Induction of sigX and late gene expression requires exogenous peptide pheromone and comR. Activity of the P_sigX::luxAB and P_ssbB::luxAB reporter constructs in various genetic backgrounds was determined in CDM after addition of exogenous synthetic signaling peptides. S. pyogenes strains were diluted to an OD₆₀₀ of 0.01 and grown at 37°C until an OD₆₀₀ of 0.1, at which time synthetic peptide (XIP or SilCR) or the DMSO vehicle (V) was added to a final concentration of 200 nM (XIP) and/or 1 μM (SilCR). Samples were taken every 30 min. Data shown are representative of three similar experiments. RLU (relative light units) measure counts per minute/OD₆₀₀. (A) MGAS315, M3 XIP; (B) MGAS315, M3 XIP; (C) MGAS8232, M1 XIP and SilCR.

Fig 5

SigX accumulation is dependent on XIP and ClpP. Cultures of the wild-type and the clpP deletion strain were grown at 37°C in CDM to mid-logarithmic phase and supplemented with DMSO (V) or XIP for 30 or 60 min.
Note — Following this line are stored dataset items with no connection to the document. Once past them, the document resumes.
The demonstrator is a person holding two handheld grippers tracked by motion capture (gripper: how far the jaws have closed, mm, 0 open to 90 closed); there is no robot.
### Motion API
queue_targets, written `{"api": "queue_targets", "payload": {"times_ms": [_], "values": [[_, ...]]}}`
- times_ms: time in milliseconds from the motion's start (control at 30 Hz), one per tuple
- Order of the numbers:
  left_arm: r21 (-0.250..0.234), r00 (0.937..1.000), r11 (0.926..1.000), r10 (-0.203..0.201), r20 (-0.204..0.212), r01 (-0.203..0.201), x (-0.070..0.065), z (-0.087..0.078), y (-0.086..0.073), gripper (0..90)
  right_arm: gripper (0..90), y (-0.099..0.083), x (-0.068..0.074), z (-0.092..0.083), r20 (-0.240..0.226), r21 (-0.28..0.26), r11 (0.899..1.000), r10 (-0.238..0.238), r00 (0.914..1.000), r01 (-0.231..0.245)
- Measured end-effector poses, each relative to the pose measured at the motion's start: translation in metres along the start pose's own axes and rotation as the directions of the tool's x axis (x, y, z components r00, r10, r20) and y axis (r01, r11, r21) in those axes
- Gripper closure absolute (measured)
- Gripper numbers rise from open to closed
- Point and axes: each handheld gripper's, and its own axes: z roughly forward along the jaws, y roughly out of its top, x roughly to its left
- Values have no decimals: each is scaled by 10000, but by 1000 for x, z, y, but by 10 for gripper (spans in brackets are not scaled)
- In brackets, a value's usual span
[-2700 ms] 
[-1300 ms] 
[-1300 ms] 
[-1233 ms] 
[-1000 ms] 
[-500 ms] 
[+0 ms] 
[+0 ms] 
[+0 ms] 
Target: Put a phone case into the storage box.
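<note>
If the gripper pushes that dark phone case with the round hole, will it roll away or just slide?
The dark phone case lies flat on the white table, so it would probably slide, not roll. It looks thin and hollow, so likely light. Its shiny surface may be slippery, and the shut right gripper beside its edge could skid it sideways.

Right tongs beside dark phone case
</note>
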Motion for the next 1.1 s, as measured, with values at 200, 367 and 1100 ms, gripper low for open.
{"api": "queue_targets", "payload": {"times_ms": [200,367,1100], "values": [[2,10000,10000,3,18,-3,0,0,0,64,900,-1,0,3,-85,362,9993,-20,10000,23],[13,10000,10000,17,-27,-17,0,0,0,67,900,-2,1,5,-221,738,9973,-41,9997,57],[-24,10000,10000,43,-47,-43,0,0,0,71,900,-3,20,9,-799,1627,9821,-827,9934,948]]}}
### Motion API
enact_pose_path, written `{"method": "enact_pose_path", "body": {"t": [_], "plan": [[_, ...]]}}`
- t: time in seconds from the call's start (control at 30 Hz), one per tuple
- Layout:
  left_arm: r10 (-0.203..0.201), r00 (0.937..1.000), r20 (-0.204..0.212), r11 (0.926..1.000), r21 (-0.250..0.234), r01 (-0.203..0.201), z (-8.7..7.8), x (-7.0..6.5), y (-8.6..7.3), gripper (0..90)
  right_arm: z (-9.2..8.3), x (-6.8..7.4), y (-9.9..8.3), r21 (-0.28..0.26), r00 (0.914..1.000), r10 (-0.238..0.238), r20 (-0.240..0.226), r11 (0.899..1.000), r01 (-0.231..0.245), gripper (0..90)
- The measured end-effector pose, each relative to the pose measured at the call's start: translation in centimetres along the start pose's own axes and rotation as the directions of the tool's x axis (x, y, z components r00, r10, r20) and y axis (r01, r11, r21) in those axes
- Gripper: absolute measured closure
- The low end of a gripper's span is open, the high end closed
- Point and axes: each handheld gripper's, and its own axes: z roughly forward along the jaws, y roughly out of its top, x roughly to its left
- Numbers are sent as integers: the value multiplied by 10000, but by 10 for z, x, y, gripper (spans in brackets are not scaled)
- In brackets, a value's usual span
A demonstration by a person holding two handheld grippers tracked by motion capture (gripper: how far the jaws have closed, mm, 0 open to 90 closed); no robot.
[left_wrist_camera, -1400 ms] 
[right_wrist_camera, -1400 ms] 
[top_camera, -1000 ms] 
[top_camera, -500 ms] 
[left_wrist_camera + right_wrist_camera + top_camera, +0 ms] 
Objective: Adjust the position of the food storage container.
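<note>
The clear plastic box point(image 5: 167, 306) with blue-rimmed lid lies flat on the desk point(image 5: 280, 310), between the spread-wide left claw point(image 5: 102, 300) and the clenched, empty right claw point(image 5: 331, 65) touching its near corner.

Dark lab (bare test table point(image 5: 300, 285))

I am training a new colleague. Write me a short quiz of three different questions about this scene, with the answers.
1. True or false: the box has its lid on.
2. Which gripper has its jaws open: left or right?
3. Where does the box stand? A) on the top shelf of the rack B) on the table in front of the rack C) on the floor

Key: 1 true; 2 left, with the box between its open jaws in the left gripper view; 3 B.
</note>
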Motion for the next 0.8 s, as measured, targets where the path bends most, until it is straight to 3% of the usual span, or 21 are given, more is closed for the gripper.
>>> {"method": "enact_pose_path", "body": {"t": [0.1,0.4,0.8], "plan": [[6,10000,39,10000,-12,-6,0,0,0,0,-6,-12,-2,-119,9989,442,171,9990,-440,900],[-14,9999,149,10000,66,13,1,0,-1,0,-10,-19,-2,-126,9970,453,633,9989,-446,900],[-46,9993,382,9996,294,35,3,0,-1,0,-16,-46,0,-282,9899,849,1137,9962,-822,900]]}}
Whole-cell lysates were subjected to SDS-PAGE followed by immunoblotting with anti-SigX antiserum. Molecular mass standards (in kDa) are shown to the left. The calculated molecular mass of SigX is 19.6 kDa.

Fig 6

Natural transformation in S. pyogenes is blocked at DNA uptake. DNA uptake by S. mutans UA159 and S. pyogenes MGAS315 wild-type and ΔcomR strains was determined by incubation with radiolabeled DNA. Cultures were diluted to an OD₆₀₀ of 0.01 and grown in CDM at 37°C until an OD₆₀₀ of 0.1, at which time cells were supplemented with 1 μM XIP for 60 min. Cells were then washed and suspended in CDM containing 1 μM XIP for 15 min. Radiolabeled DNA was added to cell cultures and allowed to incubate. At the indicated times, cells were harvested and the amount of radiolabeled DNA was measured. Error bars represent standard deviations from three separate experiments.